> Directions
Your copy of the data should match it exactly, leaving out only the pictures.
......
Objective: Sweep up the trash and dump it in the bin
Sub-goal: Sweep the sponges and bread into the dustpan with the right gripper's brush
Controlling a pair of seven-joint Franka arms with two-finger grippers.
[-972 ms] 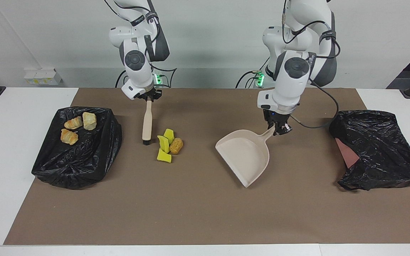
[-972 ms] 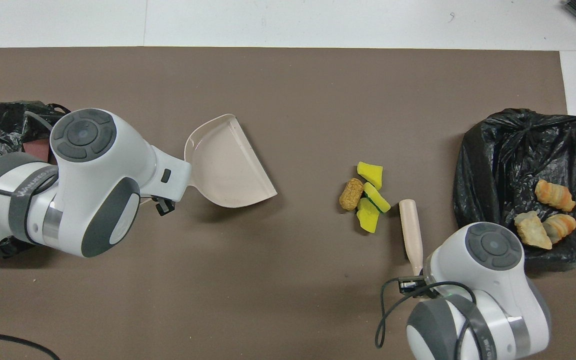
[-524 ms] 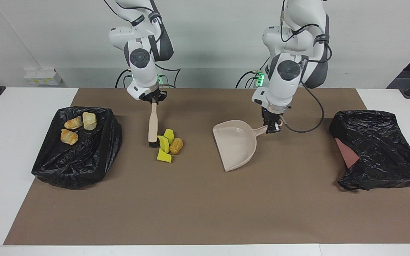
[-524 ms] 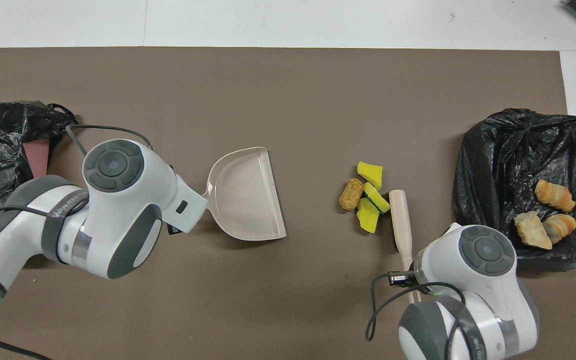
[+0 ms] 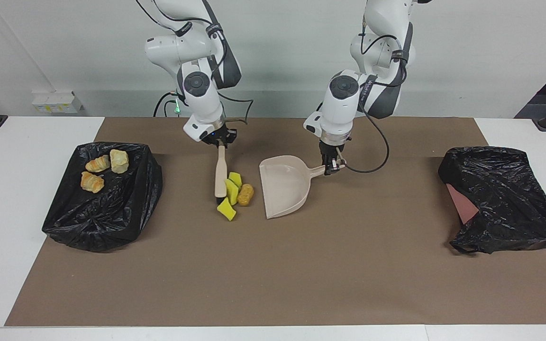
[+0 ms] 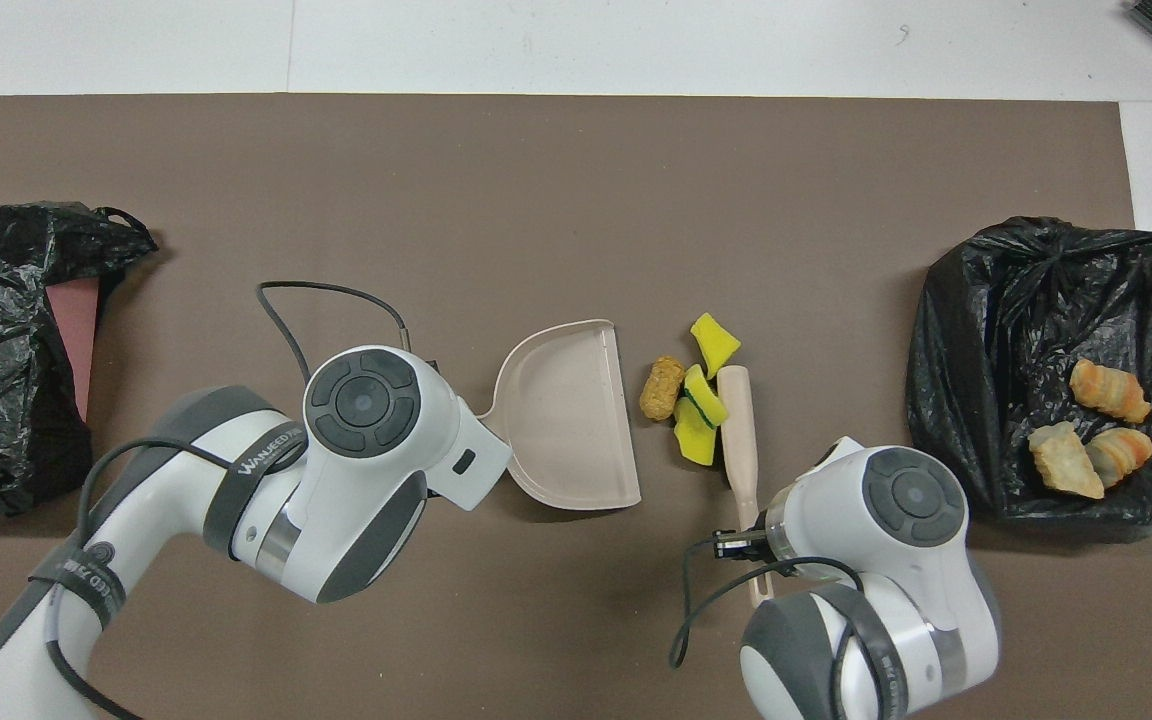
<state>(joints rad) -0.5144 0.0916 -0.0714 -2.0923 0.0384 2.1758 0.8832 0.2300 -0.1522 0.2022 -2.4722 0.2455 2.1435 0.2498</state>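
The right gripper (image 5: 221, 140) is clamping the brush (image 5: 220, 176), the left gripper (image 5: 333, 166) the dustpan (image 5: 284, 186); mid-mat (image 5: 273, 274), the scraps (image 5: 235, 193) are lying between them, touching the brush.

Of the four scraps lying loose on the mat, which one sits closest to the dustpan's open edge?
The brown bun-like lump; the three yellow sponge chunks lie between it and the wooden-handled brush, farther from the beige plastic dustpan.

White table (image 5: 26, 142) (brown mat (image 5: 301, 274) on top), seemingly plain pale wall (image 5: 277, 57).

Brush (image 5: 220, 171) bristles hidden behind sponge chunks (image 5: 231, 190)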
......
> Solution for this problem
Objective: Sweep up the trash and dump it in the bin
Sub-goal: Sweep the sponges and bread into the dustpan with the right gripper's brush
Controlling a pair of seven-joint Franka arms with two-finger grippers.
[-972 ms] 
[-972 ms] 
[-524 ms] 
[-524 ms] 
[+0 ms] 
[+0 ms] 
<state>(joints rad) -0.5144 0.0916 -0.0714 -2.0923 0.0384 2.1758 0.8832 0.2300 -0.1522 0.2022 -2.4722 0.2455 2.1435 0.2498</state>
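The right gripper (image 5: 221, 140) is clamping the brush (image 5: 220, 176), the left gripper (image 5: 333, 166) the dustpan (image 5: 284, 186); mid-mat (image 5: 273, 274), the scraps (image 5: 235, 193) are lying between them, touching the brush.

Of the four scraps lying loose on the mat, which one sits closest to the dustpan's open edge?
The brown bun-like lump; the three yellow sponge chunks lie between it and the wooden-handled brush, farther from the beige plastic dustpan.

White table (image 5: 26, 142) (brown mat (image 5: 301, 274) on top), seemingly plain pale wall (image 5: 277, 57).

Brush (image 5: 220, 171) bristles hidden behind sponge chunks (image 5: 231, 190)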

This finishes the exercise.